Тринит. Сказка о первом снеге - страница 4
До дома они добрались уже за полночь. Замерзшие и вымокшие, Эмори с мамой решили отказаться от вечернего чая и, после крепких объятий, разошлись по своим спальням. После поездок на кладбище, у них редко находились слова для разговоров.
Развесив промокшую одежду у разогретого очага, Эмори легла в кровать, закуталась в пуховое одеяло, и очень скоро провалилась в крепкий сон.
Ночь была спокойной. Тихой.
Ей снился отец.
Вспышка света озарила комнату, и Эмори ахнула, открыв глаза.
Боль. Тяжелая, резкая охватила все ее тело. Вздох застрял в горле. Эмори не могла даже вскрикнуть.
Она никогда не испытывала такой боли. Словно упала и ударилась всем телом сразу, каждой косточкой и каждой клеткой.
Тело горело так, будто его бросили в костер.
Эмори вцепилась в края матраца, тараща глаза в потолок, но не различая очертаний комнаты. Из горла послышался тихий всхлип. Казалось, она сейчас задохнется – она пыталась вздохнуть и не могла.
Прошли секунды. Долгие и мучительные секунды. А может быть и часы.
Но боль наконец отступила.
Эмори обмякла на кровати. Тело било дрожью, сердце стучало, как бешеное. Но, слава Святым, боли больше не было.
Минуту Эмори лежала, прислушиваясь к тишине комнаты и собственным ощущениям.
Когда она поднялась с кровати, то чуть не свалилась на пол – ноги так ослабли, что едва слушались. С трудом, Эмори добралась до камина и взяла свечу. Огонь в очаге почти истлел, но ей, все же, удалось поджечь фитиль.
Повернувшись к зеркалу, она внимательно всмотрелась в свое отражение. Вид у нее был напуганный. Лицо казалось бледным, темные волосы взмокли и липли к коже, а глаза покраснели. Но, в остальном, она была… обычной. Никаких признаков болезней или ушибов. Хоть чего-нибудь.
Дверь в комнату распахнулась и на пороге появилась мама.
– Эмори! Ты в порядке? – она бросилась к дочери и быстро оглядела. – Это землетрясение было? Клянусь, мои стены содрогнулись.
– Не знаю, – растерянно произнесла Эмори, когда мама взяла ее лицо в свои ладони. – Я не совсем поняла, что…

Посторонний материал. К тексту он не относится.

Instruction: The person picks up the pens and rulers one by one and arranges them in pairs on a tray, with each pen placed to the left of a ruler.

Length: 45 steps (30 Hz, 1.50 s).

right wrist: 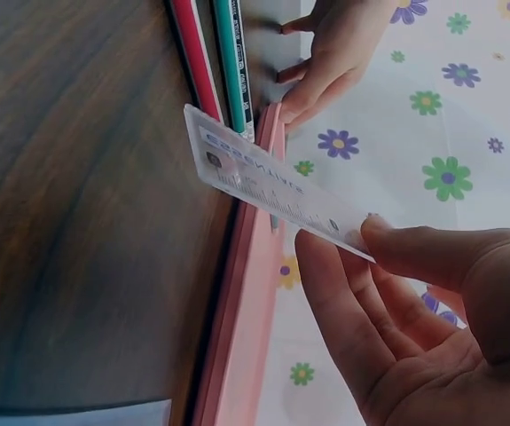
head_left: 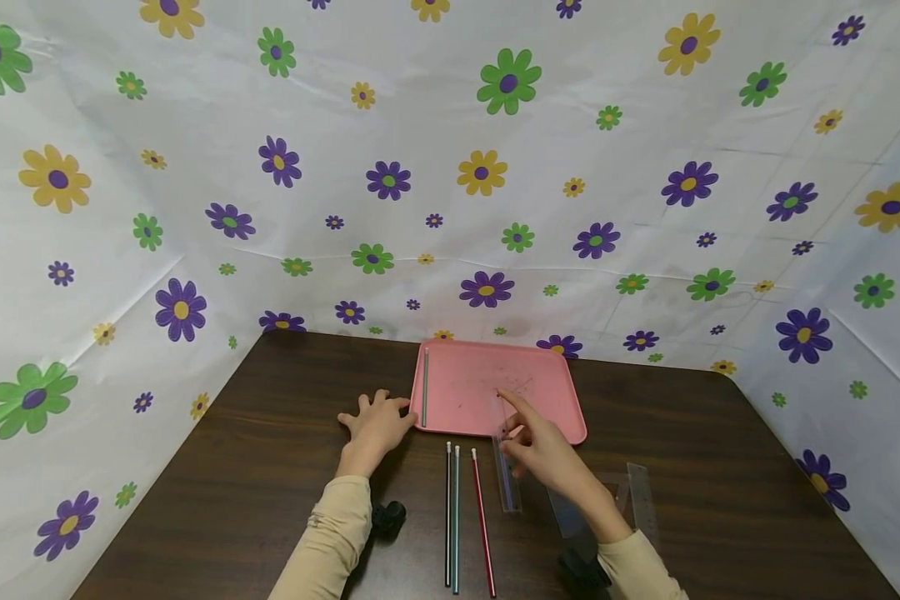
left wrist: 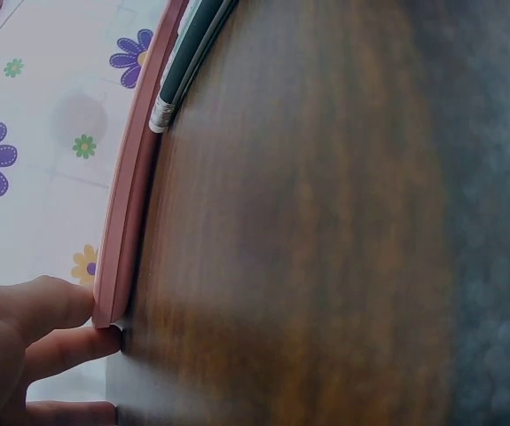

– Святые, да ты вся горишь, – Мама провела рукой по ее щеке. – Констанция! Констанция, немедленно сюда! Уитни! Томас! Кто-нибудь!
В комнату забежала их тучная домоправительница Констанция, за ней показалась и Уитни, дочь сапожника, которая с недавнего времени работала служанкой в доме Тейнов.
– Кто-нибудь, немедленно пошлите за лекарем! – приказала мама.
– Нет, мам, – остановила ее Эмори. – Правда, я уже в порядке.
– Что значит «уже»?
– Со мной случилось… что-то. Что-то странное. Или… Может это был просто сон?
– Твои руки, – вдруг взволнованно произнесла мама, взяв ладони Эмори в свои. – Посмотри на них. Да тебя же всю трясет!
Мама усадила Эмори в кресло у очага. Констанция завернула ее в плед, а Уитни бросилась разводить огонь.
Эмори действительно трясло. В ладонях кололо, будто иголками.
– Вы видели молнию? Кажется, это была молния, – протараторила Уитни. – Я вскочила от грохота, подумала, неужто гроза такая сильная. Но где же видано, чтобы от грома стены дрожали?
– Эмори, милая, как ты себя чувствуешь? – Мама с волнением вгляделась в ее лицо. – Хочешь чаю? Констанция, можешь…
– Нет, – остановила ее Эмори. – Я не хочу. Я… я в порядке.
Служанки хлопотали у камина, и у Эмори не хватило сил остановить их.
Ей не хотелось огня, ей не хотелось ни пледа, ни чая – она бы охотнее прыгнула в сугроб.
Тело горело. Казалось, еще немного и она смогла бы дышать огнем, как настоящий дракон – настолько жгло внутри. У нее, вероятно, началась лихорадка, и, должно быть, очень сильная.